La Revue pour l'enseignement et l'apprentissage des langues

Editorial

Politique, développement durable, autogestion, alimentation, bonheur… Ces notions – choisies au hasard parmi une liste bien plus longue – ont en commun, selon certains, le potentiel à devenir de nouvelles matières scolaires. Des propositions de ce genre sont régulièrement lancées, parfois à la légère, donnant à penser que nos programmes souffrent de carences tellement graves au niveau des contenus qu’ils doivent être réformés d’urgence afin que les jeunes générations puissent être préparées à affronter leur propre existence et gérer le sort du pays… Et à cela s’ajoutent, simultanément, les anciens débats autour des matières traditionnelles, qui, tout en se renouvelant, ne cessent de réémerger et d’attirer l’attention des médias – il y aurait besoin de plus de mathématiques, de plus de sciences naturelles, d’économie domestique, de sport, de musique, etc. –, ainsi que les approches nouvelles grâce auxquelles on devrait pouvoir enseigner de manière plus efficace les contenus considérés comme importants.
Au coeur de ces éternels remous, une place de choix est réservée aux langues. L’actualité nous en offre des exemples significatifs, telle la récente décision du canton de Zurich de dispenser des cours de français les élèves qui rencontrent des difficultés d’apprentissage afin qu’ils puissent se consacrer davantage à l’allemand et aux mathématiques: est-ce là une mesure de soutien, tout à fait normale, appliquée aussi dans d’autres régions linguistiques? Ou une mesure qui revient à disqualifier la seconde langue nationale – considérée de fait comme secondaire? Autre exemple: l’enseignement précoce de l’anglais constitue- t-il une porte d’entrée efficace en vue de l’apprentissage d’autres langues? Ne conduit-il pas surtout à inhiber définitivement la motivation de certains élèves à apprendre d’autres langues? Ou encore: qu’en est-il de l’enseignement de l’italien dans les lycées suisses?...

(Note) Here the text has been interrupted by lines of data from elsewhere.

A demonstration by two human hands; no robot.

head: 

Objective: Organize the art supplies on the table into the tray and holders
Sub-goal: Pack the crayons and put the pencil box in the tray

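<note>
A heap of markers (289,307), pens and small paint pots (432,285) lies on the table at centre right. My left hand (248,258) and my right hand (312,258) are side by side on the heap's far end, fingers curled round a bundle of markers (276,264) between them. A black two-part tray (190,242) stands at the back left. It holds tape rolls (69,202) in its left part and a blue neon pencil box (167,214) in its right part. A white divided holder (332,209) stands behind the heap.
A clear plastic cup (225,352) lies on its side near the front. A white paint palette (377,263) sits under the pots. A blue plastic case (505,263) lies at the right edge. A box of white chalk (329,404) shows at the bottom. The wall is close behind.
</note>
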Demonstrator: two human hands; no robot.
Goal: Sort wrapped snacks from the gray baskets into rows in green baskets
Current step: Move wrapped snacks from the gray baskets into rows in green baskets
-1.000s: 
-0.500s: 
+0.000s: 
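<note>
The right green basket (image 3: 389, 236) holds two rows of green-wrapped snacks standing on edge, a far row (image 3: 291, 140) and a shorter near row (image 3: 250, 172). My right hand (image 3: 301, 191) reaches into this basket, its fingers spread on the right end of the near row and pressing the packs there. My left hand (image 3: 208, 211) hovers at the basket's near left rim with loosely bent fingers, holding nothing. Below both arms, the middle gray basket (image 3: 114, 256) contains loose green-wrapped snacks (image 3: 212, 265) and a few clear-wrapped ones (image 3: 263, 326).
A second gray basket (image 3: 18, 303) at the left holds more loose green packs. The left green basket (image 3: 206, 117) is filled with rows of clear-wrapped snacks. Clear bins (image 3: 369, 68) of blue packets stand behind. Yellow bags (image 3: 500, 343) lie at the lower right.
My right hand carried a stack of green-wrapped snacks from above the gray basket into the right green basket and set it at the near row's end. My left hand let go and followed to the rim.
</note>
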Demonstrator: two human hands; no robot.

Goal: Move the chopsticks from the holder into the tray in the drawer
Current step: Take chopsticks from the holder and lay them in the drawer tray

En fait, derrière ces discussions à propos de l’enseignement des langues réapparait le problème plus général de la compréhension entre les régions linguistiques et du futur plurilingue de notre pays. Ces questions ont récemment fait l’objet d’un intéressant débat à la radio suisse alémanique DSR1 – en dialecte, malheureusement… Ce débat a particulièrement mis en évidence l’idée d’immersion – soit la rencontre vécue, en un lieu concret, avec une langue et une culture différentes. Une telle immersion représente sans aucun doute une voie royale pour l’élargissement de son propre horizon et l’enrichissement de sa propre identité. Il importe cependant de ne pas oublier l’enseignement quotidien, certes moins spectaculaire mais qui nécessite lui aussi des moyens – permettant d’atteindre des objectifs analogues: un apprentissage des langues qui soit une vraie expérience personnelle, qui aille au-delà des exercices de vocabulaire et de grammaire, et qui ne se limite pas à l’acquisition de compétences fonctionnelles, sans contenus significatifs. Sur le papier de tels principes ne soulèvent guère de contestation, mais leur traduction pratique rencontre bien des difficultés. Quelle contribution pouvons-nous attendre des moyens d’enseignement à cet égard? Le présent numéro s’occupe précisément de ces questions.